With nothing added and nothing dropped, copy the entire listing.

━━━━━━

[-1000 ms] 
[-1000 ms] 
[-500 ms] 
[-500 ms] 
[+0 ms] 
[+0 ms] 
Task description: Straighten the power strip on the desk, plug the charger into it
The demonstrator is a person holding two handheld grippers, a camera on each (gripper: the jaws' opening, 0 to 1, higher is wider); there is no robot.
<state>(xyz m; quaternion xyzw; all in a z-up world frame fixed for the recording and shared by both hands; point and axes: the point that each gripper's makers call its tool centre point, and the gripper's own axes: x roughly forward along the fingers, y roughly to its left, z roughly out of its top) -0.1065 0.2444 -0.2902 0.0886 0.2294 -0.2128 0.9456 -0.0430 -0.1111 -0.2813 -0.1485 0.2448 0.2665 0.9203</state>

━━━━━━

ANSWER BOX:
[-1000 ms] 
[-1000 ms] 
[-500 ms] 
[-500 ms] 
[+0 ms] 
[+0 ms] 
Task description: Straighten the power strip on the desk, plug the charger into it
The demonstrator is a person holding two handheld grippers, a camera on each (gripper: the jaws' opening, 0 to 1, higher is wider); there is no robot.
<state>(xyz m; quaternion xyzw; all in a z-up world frame fixed for the recording and shared by both hands; point and axes: the point that each gripper's makers call its tool centre point, and the gripper's own axes: x roughly forward along the fingers, y roughly to its left, z roughly out of its top) -0.1065 0.2444 -0.2902 0.0886 0.2294 -0.2128 0.9456 -0.0430 -0.1111 -0.2813 -0.1485 0.2448 0.2665 0.9203</state>

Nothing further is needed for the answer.